Despite the Smithsonian-esque stature of the facility and the multimillion-dollar buzz surrounding the Water Works project, the wait staff was unassuming in well-fitting button downs. We dined at the bar, where patrons patiently waited and the bartenders’ food and drink recommendations flowed. After a few tastes of bourbon from the well-stocked bar, we chose a Baker’s Manhattan and a crisp, mildly fruity, mid-priced sauvignon blanc—the perfect pairing for our appetizers. No signs of gauging here. The bright smiles of the staff and the aqua-iridescent fish tank built into the center of the bar were pleasant distractions.

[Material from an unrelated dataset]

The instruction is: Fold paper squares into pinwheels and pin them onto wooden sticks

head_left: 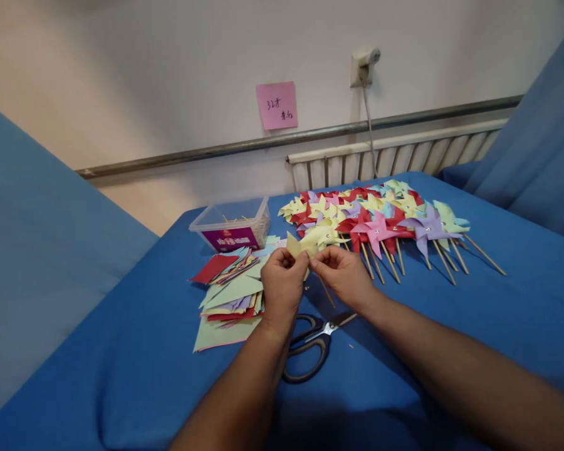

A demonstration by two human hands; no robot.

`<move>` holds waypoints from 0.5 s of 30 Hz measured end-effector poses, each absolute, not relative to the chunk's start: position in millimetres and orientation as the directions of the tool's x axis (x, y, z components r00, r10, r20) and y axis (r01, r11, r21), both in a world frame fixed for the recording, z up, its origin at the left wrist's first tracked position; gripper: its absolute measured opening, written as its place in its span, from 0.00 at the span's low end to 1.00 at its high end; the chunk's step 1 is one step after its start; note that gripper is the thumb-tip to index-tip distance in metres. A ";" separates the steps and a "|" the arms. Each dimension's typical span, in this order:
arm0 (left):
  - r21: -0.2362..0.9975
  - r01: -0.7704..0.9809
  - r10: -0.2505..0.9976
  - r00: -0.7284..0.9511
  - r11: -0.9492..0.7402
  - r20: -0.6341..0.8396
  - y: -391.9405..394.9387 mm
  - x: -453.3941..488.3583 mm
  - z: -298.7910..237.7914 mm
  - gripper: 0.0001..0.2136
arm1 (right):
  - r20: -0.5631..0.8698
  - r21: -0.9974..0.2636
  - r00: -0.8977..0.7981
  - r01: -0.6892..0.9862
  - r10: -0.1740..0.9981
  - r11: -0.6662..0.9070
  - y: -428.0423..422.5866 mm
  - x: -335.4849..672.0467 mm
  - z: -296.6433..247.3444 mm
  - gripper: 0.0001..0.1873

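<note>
Both hands meet over the middle of the table around a piece of pale yellow paper, partly folded. My left hand is closed on it from the left, its thumb pressed against the paper. From the right, my right hand pinches at the paper's edge; whether its fingertips also hold something small is hidden. A thin wooden stick slants down below the hands. Under them lie scissors with dark handles, blades partly spread. To the left is a stack of coloured paper squares.
Many finished paper pinwheels on sticks lie at the back right. A clear plastic box with sticks inside stands at the back left. The table has a blue cloth. A radiator, a metal pipe and a pink note are behind.
</note>
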State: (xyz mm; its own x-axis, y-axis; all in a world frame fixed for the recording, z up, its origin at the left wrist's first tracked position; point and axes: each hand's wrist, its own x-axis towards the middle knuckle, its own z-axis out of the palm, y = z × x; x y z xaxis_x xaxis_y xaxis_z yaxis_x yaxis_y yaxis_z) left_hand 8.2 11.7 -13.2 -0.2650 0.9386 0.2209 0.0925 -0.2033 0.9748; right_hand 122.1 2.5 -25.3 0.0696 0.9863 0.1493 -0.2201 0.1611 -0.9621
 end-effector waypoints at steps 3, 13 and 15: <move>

All in all, the Mediterranean-American creations Chef Adan Trinidad (El Vez) were exquisite. Two plump lollipop lamb chops came to us perfectly pink, warm and juicy—just right for dipping into accompanying cool mint, shallot and scallion sour cream. The grilled octopus was briny, chewy and sprawling, the tentacles are fully dunked in a cilantro and olive oil mix. Juicy, charred and roughly cut, the superb dry-aged sirloin was full of flavor and combined well with the crispy morel lyonnaise potatoes and mushrooms escaveche.

And Chef Adan’s sweet finish didn’t disappoint, either. A Zen-like trio of silky vanilla, orange and dark chocolate crème brulée arrived in three square, white porcelain dishes (let the culinary enlightenment begin). Please, can this experience not end?